This painting, like many of Homer’s work from the post-civil war era, is intense. The viewer is left to think, but the Civil War is over, why are these women still picking cotton? Why do we feel upon looking at this painting a overwhelming feeling of emptiness and loss? Because Homer was instrumental in portraying emotion in the American Realism movement, illustrating life of veterans and African Americans after the Civil War ended, and in this painting, life seems to go back to normal.

Or is it? These are the questions and feelings one is overcome by looking at Winslow Homer’s paintings including The Cotton Pickers. In the 1870s, Winslow Homer returned to Virginia where he had lived during the war to get a feel for how the community changed and in particular, what happened to the former slaves now free in the post-war era. This painting was completed in 1876, which not only marked the year of the Country’s centennial anniversary but more importantly, it marked the end of the Reconstruction as federal troops withdrew from the south. The Reconstruction era idealized the notion that former slaves lives would drastically improve as they were freed and educated.
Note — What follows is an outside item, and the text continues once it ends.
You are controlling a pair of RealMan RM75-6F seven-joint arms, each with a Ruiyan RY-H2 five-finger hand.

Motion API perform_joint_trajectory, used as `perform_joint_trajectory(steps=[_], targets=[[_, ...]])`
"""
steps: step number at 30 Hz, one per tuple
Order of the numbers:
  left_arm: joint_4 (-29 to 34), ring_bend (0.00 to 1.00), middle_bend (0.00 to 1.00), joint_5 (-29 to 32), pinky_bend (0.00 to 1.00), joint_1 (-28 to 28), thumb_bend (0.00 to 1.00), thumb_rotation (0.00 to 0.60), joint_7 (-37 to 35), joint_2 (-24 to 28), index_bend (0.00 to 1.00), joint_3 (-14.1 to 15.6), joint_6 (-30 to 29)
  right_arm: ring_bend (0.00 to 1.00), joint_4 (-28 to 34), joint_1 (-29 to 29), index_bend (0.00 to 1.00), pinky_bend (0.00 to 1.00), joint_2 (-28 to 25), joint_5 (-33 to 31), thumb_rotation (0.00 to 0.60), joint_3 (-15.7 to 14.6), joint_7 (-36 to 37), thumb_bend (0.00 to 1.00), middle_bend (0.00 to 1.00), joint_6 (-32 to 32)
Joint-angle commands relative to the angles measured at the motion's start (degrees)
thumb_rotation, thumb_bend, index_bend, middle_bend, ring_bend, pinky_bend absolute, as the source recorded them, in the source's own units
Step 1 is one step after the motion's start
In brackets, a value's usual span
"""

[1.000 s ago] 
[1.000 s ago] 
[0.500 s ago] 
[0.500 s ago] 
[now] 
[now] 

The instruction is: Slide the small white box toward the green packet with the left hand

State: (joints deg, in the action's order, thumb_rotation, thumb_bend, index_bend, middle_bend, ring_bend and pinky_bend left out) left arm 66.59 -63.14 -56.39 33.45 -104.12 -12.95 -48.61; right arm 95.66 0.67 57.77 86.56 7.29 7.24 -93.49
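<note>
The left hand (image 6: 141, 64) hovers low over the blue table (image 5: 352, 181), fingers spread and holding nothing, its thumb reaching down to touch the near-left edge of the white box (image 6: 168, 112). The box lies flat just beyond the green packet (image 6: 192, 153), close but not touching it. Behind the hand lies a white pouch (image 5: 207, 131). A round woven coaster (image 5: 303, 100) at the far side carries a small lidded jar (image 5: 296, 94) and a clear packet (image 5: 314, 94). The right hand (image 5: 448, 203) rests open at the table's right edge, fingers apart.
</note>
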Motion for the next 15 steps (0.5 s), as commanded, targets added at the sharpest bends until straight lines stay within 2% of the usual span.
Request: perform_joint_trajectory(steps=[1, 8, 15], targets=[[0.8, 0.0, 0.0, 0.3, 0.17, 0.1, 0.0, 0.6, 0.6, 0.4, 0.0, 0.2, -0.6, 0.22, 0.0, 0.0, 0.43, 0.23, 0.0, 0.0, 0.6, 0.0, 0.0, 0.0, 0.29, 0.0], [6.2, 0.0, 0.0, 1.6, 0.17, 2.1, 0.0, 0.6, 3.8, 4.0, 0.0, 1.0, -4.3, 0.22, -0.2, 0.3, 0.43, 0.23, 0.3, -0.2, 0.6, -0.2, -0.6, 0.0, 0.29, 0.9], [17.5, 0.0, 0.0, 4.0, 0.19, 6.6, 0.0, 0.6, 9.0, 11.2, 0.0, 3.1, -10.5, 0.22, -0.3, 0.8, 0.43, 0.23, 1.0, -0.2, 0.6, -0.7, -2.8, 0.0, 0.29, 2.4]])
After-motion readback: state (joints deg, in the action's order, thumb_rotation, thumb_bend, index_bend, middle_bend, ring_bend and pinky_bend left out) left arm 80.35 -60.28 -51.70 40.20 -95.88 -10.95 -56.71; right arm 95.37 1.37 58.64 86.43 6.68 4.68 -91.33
Unfortunately, racism and bigotry destroyed any hope of change and progress, issues Americans still (frustratingly) grapple with today.
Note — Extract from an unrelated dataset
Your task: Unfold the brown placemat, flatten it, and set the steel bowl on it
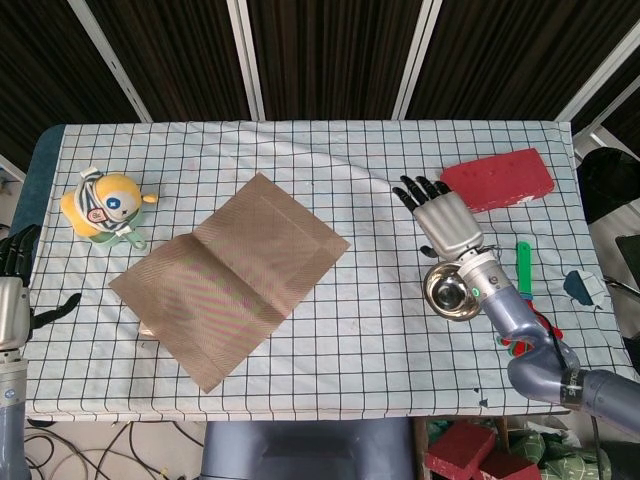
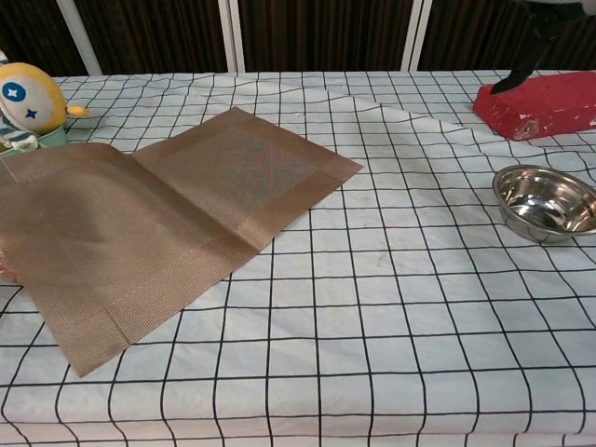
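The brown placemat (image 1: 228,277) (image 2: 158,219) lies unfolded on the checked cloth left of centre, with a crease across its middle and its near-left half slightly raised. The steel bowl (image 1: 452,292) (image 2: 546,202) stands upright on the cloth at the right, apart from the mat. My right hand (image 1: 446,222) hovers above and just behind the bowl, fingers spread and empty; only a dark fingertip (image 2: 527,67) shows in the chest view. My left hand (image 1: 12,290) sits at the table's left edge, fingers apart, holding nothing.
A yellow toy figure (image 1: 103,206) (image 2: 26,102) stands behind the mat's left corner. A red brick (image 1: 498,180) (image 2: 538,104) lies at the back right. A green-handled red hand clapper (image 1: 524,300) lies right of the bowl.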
From Homer’s observations and depiction of the two women in The Cotton Pickers, it appears nothing has changed at all. As one of the figures stares into the distance, one can’t help think that newly minted freedom is fleeting and aftermath of war keeps progress at a standstill. Some have related Homer’s post-Civil War paintings to another Homer of The Odyssey, where the lead Odysseus is also forced to grapple with his identity and purpose after the Trojan War. The Cotton Pickers is an accurate representation of African American identity living in Virginia in the 1870s. They may be free, but the back-breaking labor of their work is still an ever-present constant in these two figures' lives.

Although it is easy to feel overwhelmed and saddened by the fact that these freed slaves are still working in the cotton fields of Virginia, the woman’s strong gaze into the distance gives hope that maybe freedom isn’t fleeting and that progress is possible. In Homer’s own words, “Is there any hope in the future for these two free field workers? The woman at left looks down, focused on her task. Cotton surrounds her, as though her world is circumscribed by her work in the fields. Her companion, head up and eyes alert, gazes with determination at what lies beyond. Her sack holds the cotton she has harvested but might easily serve as a sack for her belongings should she dare to step forward into a different life.”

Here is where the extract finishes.